If the atheist ticked “other” and then wrote down “atheism” as their religion, rather than “no religion”, they would be counted as religious in the 2021 census.
The census website states: “People who have non-theistic religious beliefs or other life philosophies should record their response in the ‘Other (please specify)’ box.
“Examples of non-religious beliefs include Agnosticism, Atheism and Rationalism. These responses should be recorded in the ‘Other (please specify)’ boxes.
“If the person identifies with no religion at all, select the ‘No religion’ response.”
Professor Willis said it might not seem like a big deal but the question’s phrasing was important.
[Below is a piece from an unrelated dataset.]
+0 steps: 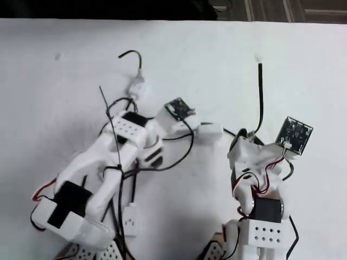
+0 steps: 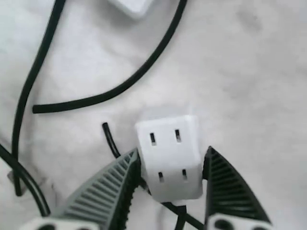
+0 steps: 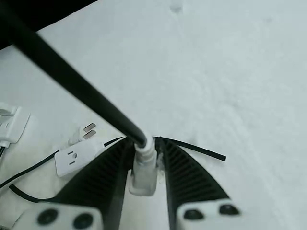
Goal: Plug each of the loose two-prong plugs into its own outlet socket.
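In the left wrist view a white outlet socket block (image 2: pixel 168 158) with two pairs of slots sits between my left gripper's (image 2: pixel 172 153) ribbed fingers (image 2: pixel 110 191), which press on both its sides. The high view has this left gripper (image 1: pixel 203 130) at mid-table with the block (image 1: pixel 210 130) at its tip. My right gripper (image 3: pixel 144 143) is shut on a white plug (image 3: pixel 143 170), whose black cord (image 3: pixel 72 81) runs away from it. From above, the right gripper (image 1: pixel 242 142) lies right of the block, and the cord (image 1: pixel 260 92) leads to the far side.
A loose white plug (image 1: pixel 137 86) with a hooked black cord lies at the far left-centre. Another white socket (image 1: pixel 132 219) lies near the front between black cables. The right wrist view has a socket (image 3: pixel 72 160) with a pronged plug (image 3: pixel 85 130) beside it.
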Robot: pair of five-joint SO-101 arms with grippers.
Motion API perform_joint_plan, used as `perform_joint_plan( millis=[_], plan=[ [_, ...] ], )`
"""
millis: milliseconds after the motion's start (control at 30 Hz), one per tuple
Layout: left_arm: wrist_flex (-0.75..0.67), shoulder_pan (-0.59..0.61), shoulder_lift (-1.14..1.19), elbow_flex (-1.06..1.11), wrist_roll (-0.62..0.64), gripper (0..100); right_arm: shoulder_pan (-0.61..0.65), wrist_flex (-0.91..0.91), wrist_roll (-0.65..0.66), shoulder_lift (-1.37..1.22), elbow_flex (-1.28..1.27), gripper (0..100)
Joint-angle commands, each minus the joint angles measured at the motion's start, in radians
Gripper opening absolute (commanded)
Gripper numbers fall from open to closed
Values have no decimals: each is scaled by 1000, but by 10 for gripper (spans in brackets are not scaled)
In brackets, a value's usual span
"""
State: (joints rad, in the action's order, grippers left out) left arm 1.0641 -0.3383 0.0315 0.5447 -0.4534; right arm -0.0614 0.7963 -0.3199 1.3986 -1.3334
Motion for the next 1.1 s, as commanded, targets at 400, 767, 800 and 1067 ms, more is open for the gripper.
perform_joint_plan(
  millis=[400, 767, 800, 1067],
  plan=[
    [247, 64, -473, -84, 37, 269, 196, 54, 98, 13, 71, 16],
    [244, 344, -881, 198, 69, 213, 562, 48, 296, 4, 74, 16],
    [239, 375, -915, 230, 68, 212, 590, 48, 313, 4, 74, 16],
    [60, 602, -1141, 574, 63, 214, 661, -35, 453, -62, 75, 16]
  ],
)
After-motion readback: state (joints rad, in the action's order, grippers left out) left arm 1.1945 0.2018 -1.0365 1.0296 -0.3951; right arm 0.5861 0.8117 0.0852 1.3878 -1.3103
“You could say, who cares,” Professor Willis said. “However, governments will use these stats on decisions about funding religious schools, religious aged care facilities etc.
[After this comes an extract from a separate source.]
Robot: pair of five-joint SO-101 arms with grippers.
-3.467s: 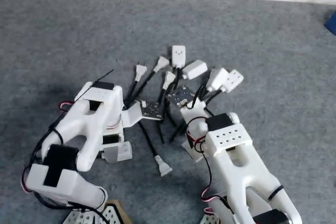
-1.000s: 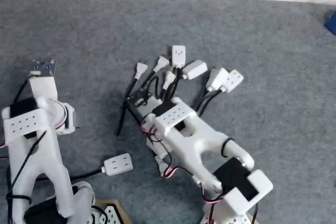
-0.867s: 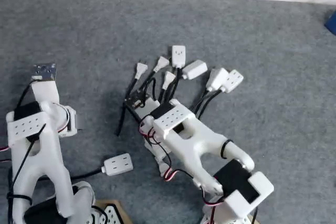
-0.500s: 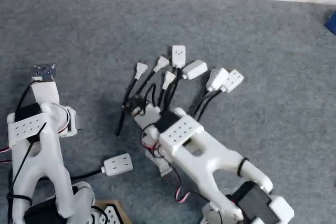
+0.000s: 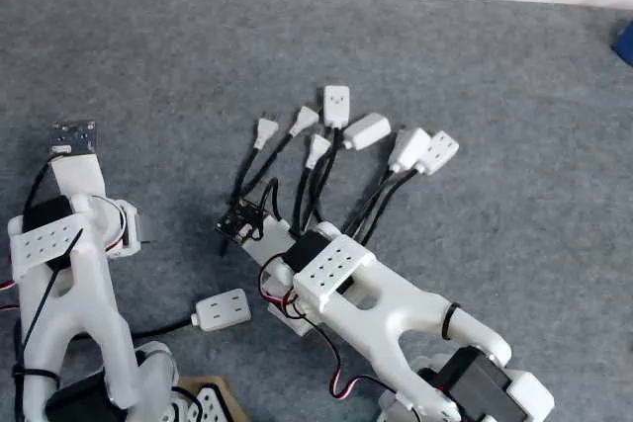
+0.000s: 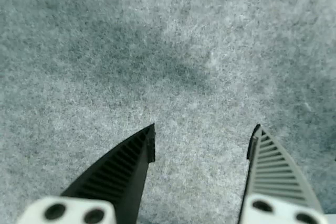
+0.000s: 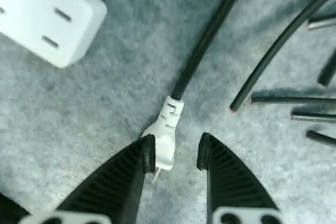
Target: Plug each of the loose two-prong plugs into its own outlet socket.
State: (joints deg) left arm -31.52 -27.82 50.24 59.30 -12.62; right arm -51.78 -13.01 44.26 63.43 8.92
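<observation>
Near centre, poised with right gripper spread astride a two-prong plug; left gripper spread too. Probably needs centring, then closing.

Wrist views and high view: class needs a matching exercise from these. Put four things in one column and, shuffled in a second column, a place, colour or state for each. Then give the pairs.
Column one
1. left gripper
2. right gripper
3. lone socket block
4. cables

Column two
A. white, lying on the carpet between the two arms
B. open, with a white plug in its gap
C. black
D. open over bare carpet

Pairs: 1-D, 2-B, 3-A, 4-C.
</observation>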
“If there is a disproportionate basis for them to thinking there’s greater religiosity, then their funding decision may be influenced.”
The ABS admitted to news.com.au in a statement that the accuracy of their religious statistics was “reduced” because of the uncertainty around how a lapsed religious person should answer the question.
“The ABS has conceded to the NSL that a lapsed family religion or even a response based on ‘the core values that a person aligns themselves to’ may be included as a religion, further reducing the accuracy and value of the data,” the spokesperson said.
“Listing “Atheism” as an example of religions that may be specified using an “Other” response contravenes the High Court definition of a religion (item 3.3), framed in 1983.
In 2016, non-religious groups also called for the religion question to be changed.
Suspecting the question wouldn’t change between 2016 and now, the NSL commissioned two separate surveys, with the results released on Thursday, to see the difference between a leading and an open question.
The first group was asked, “What is your religion?” exactly like the census, to which over half (56 per cent) of survey participants chose a listed religion or entered a response in the ‘Other (please specify)’ field.
The second group was asked a two-part, non-leading question instead.
The first question was, “Do you currently have a religion?” and then if the answer was yes, survey respondents were asked to specify their religion.
This resulted in a religious figure of only 44 per cent.
“The difference is quite remarkable,” Professor Willis said.
Statistics show Australians are becoming less religious.
In the first census of 1911, for example, the number of people identifying as having no religion was one in 250 people.
In 2011, it was one in five.
In the most recent census in 2016, it was nearly one in three – at 30 per cent.
However, Professor Willis thinks this number is actually much higher.
He said the phrasing would make a formerly practising Catholic tick the religious option box, rather than saying they were no longer religious.